● **YOUR TASK**
The complete listing should be restated word for word.

● **SUPPLIED MATERIAL**
----------------
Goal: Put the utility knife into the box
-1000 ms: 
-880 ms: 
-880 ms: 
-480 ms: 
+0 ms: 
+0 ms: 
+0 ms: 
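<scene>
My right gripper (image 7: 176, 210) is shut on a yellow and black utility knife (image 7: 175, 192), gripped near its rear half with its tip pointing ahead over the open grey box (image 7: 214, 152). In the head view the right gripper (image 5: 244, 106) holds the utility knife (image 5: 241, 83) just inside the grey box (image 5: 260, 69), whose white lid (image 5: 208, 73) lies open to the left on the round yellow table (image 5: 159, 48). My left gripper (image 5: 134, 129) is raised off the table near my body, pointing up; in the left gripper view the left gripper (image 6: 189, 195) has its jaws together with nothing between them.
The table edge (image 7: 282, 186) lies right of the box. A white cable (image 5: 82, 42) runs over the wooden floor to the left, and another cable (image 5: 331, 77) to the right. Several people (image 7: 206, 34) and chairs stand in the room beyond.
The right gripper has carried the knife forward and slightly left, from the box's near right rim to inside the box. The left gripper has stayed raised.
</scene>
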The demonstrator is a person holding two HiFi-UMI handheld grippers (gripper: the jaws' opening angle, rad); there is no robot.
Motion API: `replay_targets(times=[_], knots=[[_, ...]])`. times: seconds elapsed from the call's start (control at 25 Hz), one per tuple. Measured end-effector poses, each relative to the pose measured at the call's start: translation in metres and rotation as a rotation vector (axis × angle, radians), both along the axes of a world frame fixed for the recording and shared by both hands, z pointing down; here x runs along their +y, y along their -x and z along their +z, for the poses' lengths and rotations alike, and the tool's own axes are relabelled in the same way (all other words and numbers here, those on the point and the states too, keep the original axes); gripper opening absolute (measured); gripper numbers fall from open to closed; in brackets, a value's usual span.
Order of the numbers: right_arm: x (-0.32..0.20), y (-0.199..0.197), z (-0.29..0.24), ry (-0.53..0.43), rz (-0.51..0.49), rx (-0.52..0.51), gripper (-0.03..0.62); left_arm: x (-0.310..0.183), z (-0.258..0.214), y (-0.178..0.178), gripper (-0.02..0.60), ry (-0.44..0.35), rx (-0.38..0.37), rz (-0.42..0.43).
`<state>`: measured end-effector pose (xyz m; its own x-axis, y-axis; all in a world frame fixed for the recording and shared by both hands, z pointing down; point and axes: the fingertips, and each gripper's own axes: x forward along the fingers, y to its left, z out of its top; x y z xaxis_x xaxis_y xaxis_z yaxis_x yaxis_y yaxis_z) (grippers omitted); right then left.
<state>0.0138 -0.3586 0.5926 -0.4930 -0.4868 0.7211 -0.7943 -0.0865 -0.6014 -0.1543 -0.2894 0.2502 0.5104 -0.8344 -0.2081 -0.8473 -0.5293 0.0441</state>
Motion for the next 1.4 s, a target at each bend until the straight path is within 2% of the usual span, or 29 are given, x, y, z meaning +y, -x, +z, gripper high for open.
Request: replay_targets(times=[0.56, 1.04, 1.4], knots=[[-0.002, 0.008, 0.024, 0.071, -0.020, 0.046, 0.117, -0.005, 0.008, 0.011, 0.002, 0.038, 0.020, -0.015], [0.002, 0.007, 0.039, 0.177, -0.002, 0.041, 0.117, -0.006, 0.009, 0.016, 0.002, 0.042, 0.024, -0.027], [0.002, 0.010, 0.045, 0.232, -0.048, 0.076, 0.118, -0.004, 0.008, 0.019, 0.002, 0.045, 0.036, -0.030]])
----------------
● **RESPONSE AREA**
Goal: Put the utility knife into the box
-1000 ms: 
-880 ms: 
-880 ms: 
-480 ms: 
+0 ms: 
+0 ms: 
+0 ms: 
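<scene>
My right gripper (image 7: 176, 210) is shut on a yellow and black utility knife (image 7: 175, 192), gripped near its rear half with its tip pointing ahead over the open grey box (image 7: 214, 152). In the head view the right gripper (image 5: 244, 106) holds the utility knife (image 5: 241, 83) just inside the grey box (image 5: 260, 69), whose white lid (image 5: 208, 73) lies open to the left on the round yellow table (image 5: 159, 48). My left gripper (image 5: 134, 129) is raised off the table near my body, pointing up; in the left gripper view the left gripper (image 6: 189, 195) has its jaws together with nothing between them.
The table edge (image 7: 282, 186) lies right of the box. A white cable (image 5: 82, 42) runs over the wooden floor to the left, and another cable (image 5: 331, 77) to the right. Several people (image 7: 206, 34) and chairs stand in the room beyond.
The right gripper has carried the knife forward and slightly left, from the box's near right rim to inside the box. The left gripper has stayed raised.
</scene>
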The demonstrator is a person holding two HiFi-UMI handheld grippers (gripper: the jaws' opening angle, rad); there is no robot.
Motion API: `replay_targets(times=[_], knots=[[_, ...]])`. times: seconds elapsed from the call's start (control at 25 Hz), one per tuple. Measured end-effector poses, each relative to the pose measured at the call's start: translation in metres and rotation as a rotation vector (axis × angle, radians), both along the axes of a world frame fixed for the recording and shared by both hands, z pointing down; here x runs along their +y, y along their -x and z along their +z, for the poses' lengths and rotations alike, and the tool's own axes are relabelled in the same way (all other words and numbers here, those on the point and the states too, keep the original axes); gripper opening absolute (measured); gripper numbers fall from open to closed; in brackets, a value's usual span.
Order of the numbers: right_arm: x (-0.32..0.20), y (-0.199..0.197), z (-0.29..0.24), ry (-0.53..0.43), rz (-0.51..0.49), rx (-0.52..0.51), gripper (-0.03..0.62); left_arm: x (-0.310..0.183), z (-0.258..0.214), y (-0.178..0.178), gripper (-0.02..0.60), ry (-0.44..0.35), rx (-0.38..0.37), rz (-0.42..0.43).
`<state>`: measured end-effector pose (xyz m; its own x-axis, y-axis; all in a world frame fixed for the recording and shared by both hands, z pointing down; point and axes: the fingertips, and each gripper's own axes: x forward along the fingers, y to its left, z out of its top; x y z xaxis_x xaxis_y xaxis_z yaxis_x yaxis_y yaxis_z) (grippers omitted); right then left.
<state>0.0138 -0.3586 0.5926 -0.4930 -0.4868 0.7211 -0.7943 -0.0865 -0.6014 -0.1543 -0.2894 0.2502 0.5104 -0.8344 -0.2081 -0.8473 -0.5293 0.0441</state>
Motion for the next 1.4 s, a target at each bend until the straight path is within 2% of the usual span, or 29 are given, x, y, z meaning +y, -x, +z, gripper high for open.
Request: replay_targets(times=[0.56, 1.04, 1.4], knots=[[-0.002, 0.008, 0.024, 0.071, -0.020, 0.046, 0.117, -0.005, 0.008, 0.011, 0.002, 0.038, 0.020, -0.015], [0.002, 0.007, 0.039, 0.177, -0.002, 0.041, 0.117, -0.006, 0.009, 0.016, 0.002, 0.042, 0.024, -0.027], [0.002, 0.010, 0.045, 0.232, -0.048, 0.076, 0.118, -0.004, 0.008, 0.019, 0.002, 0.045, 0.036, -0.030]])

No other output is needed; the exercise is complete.